So we know that $5\le |\frac { 2x-3 }{ 4 } |<6$ .

Since $x<0$ , then we conclude that $-6<\frac { 2x-3 }{ 4 } \le -5$ . Now the possible values for $\frac { 2x-3 }{ 4 }$ are -5, -5.25, -5.5 and -5.75 for $2x-3$ to be integer, this means the possible values for $2x-3$ are -20, -21, -22 and -23 for $x$ to be integer.

But for $x$ to be an integer, $2|(2x-3+3)$ . So $2x-3$ cannot take on values of -20 or -22, can only take up values of -21 or -23.

Now we recall the definition of larger negative integer as stated above. So for the largest negative integer, we want $|2x-3|$ to be minimum. So for largest negative possible integer value, $|2x-3|=21$ and thus $x=-9$

From the original question, we can deduce that $5\leq\bigg|\frac{2x-3}4\bigg|<6$ $20\leq|2x-3|<24$ $20\leq3-2x<24\text{ (Since x is negative.)}$ $-24<2x-3\leq-20$ $-21<2x\leq-17$ $-10.5<x\leq-8.5$ the larger negative value of $x$ is $\boxed{-9}$ .

Thats strange to give a choice between 4 numbers, i can just test them! Just like i did...

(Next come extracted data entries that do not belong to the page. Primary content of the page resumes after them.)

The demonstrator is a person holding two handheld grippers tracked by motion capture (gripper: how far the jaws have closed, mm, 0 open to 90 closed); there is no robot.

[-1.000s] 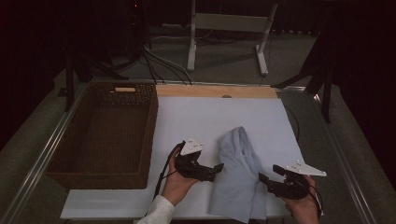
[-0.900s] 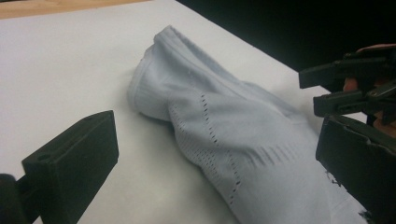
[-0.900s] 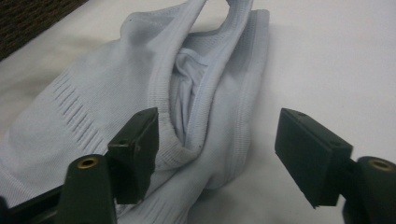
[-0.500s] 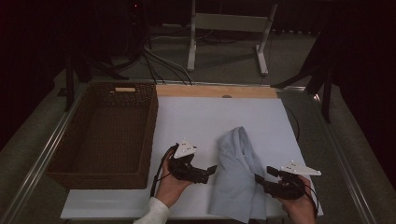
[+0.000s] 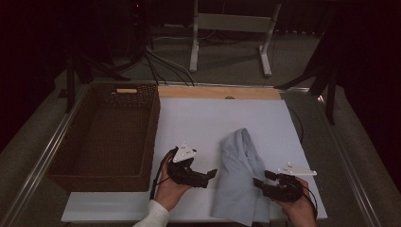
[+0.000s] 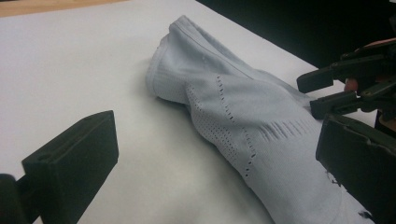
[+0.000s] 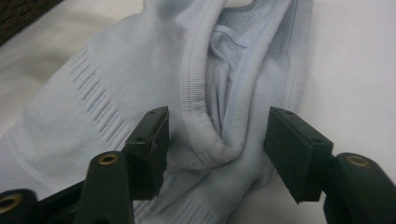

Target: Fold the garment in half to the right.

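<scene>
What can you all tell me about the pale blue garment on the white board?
The pale blue garment is a soft knit with ribbed hems and rows of small perforations. It lies crumpled lengthwise on the white board, right of the wicker basket. The right gripper has open jaws astride a folded hem; the left gripper, open, points at it.

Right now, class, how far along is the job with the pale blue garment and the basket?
Nothing looks done: the garment lies crumpled on the white board, and the wicker basket looks empty. In hand: the right tongs stand open around a ribbed fold, the left tongs open beside it. Gripping and any move remain.
</scene>
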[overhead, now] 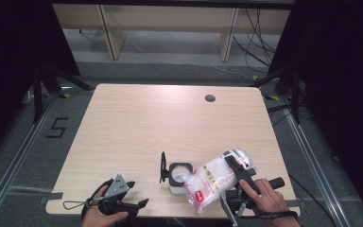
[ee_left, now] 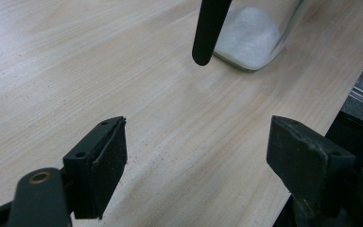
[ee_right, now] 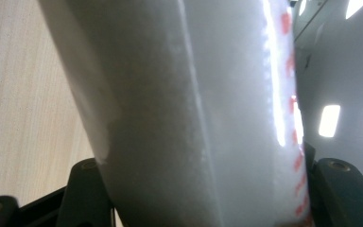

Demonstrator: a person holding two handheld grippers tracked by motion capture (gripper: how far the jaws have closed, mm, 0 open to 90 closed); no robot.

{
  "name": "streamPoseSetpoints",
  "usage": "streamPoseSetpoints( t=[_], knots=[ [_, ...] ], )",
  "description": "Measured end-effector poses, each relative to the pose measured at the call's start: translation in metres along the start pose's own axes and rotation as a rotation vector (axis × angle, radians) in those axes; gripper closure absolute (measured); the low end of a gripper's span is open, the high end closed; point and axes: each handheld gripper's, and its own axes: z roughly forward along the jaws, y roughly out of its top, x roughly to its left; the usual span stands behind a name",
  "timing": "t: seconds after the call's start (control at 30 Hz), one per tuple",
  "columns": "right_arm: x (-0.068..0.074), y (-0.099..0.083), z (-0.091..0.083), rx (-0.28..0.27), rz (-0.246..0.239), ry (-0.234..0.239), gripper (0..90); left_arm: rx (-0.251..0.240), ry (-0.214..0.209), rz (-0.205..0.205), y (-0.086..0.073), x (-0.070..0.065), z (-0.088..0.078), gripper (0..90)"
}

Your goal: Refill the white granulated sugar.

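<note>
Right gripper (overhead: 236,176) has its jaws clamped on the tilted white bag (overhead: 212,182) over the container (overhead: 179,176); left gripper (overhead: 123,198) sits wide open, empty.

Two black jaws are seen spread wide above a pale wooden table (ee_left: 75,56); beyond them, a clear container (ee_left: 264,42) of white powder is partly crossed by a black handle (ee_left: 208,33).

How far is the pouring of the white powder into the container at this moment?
Done: the container stands open, lid swung up, white powder already inside. In hand: the right tool grips the bag, tilted with its mouth at the container's opening. Left: emptying the bag and closing the lid; the left tool waits open, holding nothing.
</note>
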Motion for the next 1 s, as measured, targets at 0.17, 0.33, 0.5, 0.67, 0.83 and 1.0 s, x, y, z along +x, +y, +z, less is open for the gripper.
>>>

We are searching for a negative solution of $x$ , so in this particular case, we can rewrite the expression in the problem as, $\left\lfloor - \left(\frac{2x-3}{4}\right) \right\rfloor = 5 \Rightarrow \left\lfloor \frac{3-2x}{4} \right\rfloor =5 \Rightarrow 5 \le \frac{3-2x}{4} \le 6$ With a bit of algebra, we can show $-10.5 \le x \le -8.5$ , which gives the largest possible negative value of $x$ to be $-9$ .